If the group cardinality were prime $p$, everything would be primitive (except 1). If everything is primitive, then the order of everything is the order of the group, which is $p$.
Theorem 8.2.5
If $G$ is a cyclic subgroup, then every element $a \in G$ generates a cyclic subgroup with $ord(a)$ elements.
If the order of the group is prime $p$, then every element except for 1 has an order of $p$.
Theorem 8.2.6: Lagrange’s theorem
If H is a subgroup of G, then $|H|$ divides $|G|$
Here’s a big one:
Theorem 8.2.7
Let G be a finite cyclic group, order $n$. $\alpha$ is a generator of G.
For every int k that divides n, there exists exactly one cyclic subgroup H of G of order k. H can be generated from $\alpha^{n/k}$
H holds exactly the elements $a \in G$ where $a^k=1$.

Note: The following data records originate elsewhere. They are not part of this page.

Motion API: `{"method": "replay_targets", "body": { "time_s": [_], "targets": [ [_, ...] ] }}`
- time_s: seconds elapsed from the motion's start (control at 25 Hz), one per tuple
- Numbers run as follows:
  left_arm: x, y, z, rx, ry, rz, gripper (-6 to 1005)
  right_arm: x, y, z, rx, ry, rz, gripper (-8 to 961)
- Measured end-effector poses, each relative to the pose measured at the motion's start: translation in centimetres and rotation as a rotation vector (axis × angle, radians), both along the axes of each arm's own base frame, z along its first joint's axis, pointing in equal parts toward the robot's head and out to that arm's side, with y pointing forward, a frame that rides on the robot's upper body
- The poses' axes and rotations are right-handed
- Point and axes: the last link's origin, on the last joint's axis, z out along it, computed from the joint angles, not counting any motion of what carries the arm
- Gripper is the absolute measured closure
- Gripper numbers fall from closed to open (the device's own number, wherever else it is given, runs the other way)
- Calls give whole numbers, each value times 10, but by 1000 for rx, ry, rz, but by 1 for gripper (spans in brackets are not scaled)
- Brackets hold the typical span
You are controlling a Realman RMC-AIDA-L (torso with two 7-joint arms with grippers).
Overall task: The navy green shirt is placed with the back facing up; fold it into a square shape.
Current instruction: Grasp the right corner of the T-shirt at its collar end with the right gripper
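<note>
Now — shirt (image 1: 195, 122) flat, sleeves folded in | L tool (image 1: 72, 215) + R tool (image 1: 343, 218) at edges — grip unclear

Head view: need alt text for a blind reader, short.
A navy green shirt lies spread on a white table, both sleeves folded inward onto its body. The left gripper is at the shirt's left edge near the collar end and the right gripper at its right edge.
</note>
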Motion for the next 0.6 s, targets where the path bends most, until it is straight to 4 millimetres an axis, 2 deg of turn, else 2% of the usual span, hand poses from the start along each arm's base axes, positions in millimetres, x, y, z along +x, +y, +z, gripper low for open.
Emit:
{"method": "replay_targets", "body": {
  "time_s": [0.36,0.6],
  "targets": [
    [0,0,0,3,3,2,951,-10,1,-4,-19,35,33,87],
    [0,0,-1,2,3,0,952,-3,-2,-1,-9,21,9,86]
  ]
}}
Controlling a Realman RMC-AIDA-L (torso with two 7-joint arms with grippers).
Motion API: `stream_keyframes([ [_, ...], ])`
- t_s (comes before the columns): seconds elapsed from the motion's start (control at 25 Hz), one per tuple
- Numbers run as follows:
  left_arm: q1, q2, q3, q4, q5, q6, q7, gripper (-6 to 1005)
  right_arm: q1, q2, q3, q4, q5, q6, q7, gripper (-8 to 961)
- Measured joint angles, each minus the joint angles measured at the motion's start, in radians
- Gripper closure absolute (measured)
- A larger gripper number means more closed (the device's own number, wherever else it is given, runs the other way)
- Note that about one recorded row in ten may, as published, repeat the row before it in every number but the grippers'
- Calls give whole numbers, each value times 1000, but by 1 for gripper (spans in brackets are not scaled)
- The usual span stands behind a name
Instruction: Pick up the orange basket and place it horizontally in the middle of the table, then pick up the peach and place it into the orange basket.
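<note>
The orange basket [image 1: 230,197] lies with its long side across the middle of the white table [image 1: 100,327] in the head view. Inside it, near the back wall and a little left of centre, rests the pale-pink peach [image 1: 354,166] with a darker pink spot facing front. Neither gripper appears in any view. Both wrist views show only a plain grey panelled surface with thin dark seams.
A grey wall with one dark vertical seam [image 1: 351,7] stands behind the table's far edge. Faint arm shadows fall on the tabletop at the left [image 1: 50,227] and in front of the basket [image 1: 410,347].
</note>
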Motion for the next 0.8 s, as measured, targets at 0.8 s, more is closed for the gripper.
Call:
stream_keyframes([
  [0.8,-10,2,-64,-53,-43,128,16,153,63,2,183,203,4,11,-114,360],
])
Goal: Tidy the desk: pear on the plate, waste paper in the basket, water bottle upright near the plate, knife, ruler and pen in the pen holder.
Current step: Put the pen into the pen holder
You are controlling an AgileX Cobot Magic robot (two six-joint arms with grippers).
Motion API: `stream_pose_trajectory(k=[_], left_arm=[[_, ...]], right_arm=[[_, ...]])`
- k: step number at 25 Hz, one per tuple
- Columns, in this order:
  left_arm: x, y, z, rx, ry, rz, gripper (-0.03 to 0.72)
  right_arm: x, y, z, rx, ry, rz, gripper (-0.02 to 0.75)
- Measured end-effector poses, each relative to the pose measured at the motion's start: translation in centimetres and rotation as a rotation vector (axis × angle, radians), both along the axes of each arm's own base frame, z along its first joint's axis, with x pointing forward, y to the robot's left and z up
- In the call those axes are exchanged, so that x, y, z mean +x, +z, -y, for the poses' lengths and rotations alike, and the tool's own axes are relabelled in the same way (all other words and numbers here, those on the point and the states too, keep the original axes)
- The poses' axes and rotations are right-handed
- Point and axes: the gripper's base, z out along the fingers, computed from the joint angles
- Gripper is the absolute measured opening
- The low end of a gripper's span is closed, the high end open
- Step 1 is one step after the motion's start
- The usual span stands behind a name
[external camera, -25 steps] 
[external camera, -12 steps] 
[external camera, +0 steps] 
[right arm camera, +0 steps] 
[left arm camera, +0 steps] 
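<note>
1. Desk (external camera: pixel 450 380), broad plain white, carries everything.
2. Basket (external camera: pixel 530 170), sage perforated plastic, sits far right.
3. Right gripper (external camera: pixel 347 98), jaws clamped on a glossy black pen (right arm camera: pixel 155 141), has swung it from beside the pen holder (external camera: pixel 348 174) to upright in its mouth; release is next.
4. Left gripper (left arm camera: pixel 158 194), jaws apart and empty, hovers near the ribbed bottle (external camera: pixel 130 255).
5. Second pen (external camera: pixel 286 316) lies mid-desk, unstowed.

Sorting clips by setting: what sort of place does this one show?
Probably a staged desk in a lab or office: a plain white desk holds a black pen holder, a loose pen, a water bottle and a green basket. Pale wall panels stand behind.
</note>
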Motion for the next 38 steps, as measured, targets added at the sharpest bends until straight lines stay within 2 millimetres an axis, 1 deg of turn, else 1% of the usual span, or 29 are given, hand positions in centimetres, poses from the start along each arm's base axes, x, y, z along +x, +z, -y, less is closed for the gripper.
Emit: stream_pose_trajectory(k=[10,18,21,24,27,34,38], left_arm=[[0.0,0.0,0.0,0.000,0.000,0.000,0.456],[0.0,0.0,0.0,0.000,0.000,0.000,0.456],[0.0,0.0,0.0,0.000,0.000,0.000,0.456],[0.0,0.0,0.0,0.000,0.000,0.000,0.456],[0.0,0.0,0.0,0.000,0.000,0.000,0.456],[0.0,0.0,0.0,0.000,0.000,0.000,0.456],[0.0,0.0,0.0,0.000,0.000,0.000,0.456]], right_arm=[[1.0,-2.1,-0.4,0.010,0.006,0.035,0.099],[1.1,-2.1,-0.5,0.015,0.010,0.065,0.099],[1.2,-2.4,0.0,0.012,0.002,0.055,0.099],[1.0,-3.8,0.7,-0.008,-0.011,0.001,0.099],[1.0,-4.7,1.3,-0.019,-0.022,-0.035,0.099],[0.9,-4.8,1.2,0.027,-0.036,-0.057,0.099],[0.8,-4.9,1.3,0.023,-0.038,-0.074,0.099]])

There are no other subgroups.
This makes it easy to generate a subgroup of a desired size (that divides n at least), if you have a generator of your starting group.
Yep. Here we go.
Consider $\Bbb Z_p^*$, where $p$ is prime.
Definition 8.3.1
Given $\Bbb Z_p^*$, primitive element $\alpha$, and vanilla element $\beta$, The DLP is finding integer $x$, where $1 \leq x \leq p-1$ such that:
\[\alpha^x \equiv \beta \bmod p\]
Rename x to k and $\beta$ to 1 and this looks a lot like trying to find the order of $\alpha$. Hmmm.
Since $\alpha$ is a primitive element, we know that x must exist.
I failed the logarithm section in high school. This looks particularly scary:
\[x = \log_{\alpha} \beta \bmod p\]If we have $\alpha$, x, and $p$, then it’s easy to compute $\beta$. That’s just the squam function. But yes, turning it around is heckin tough.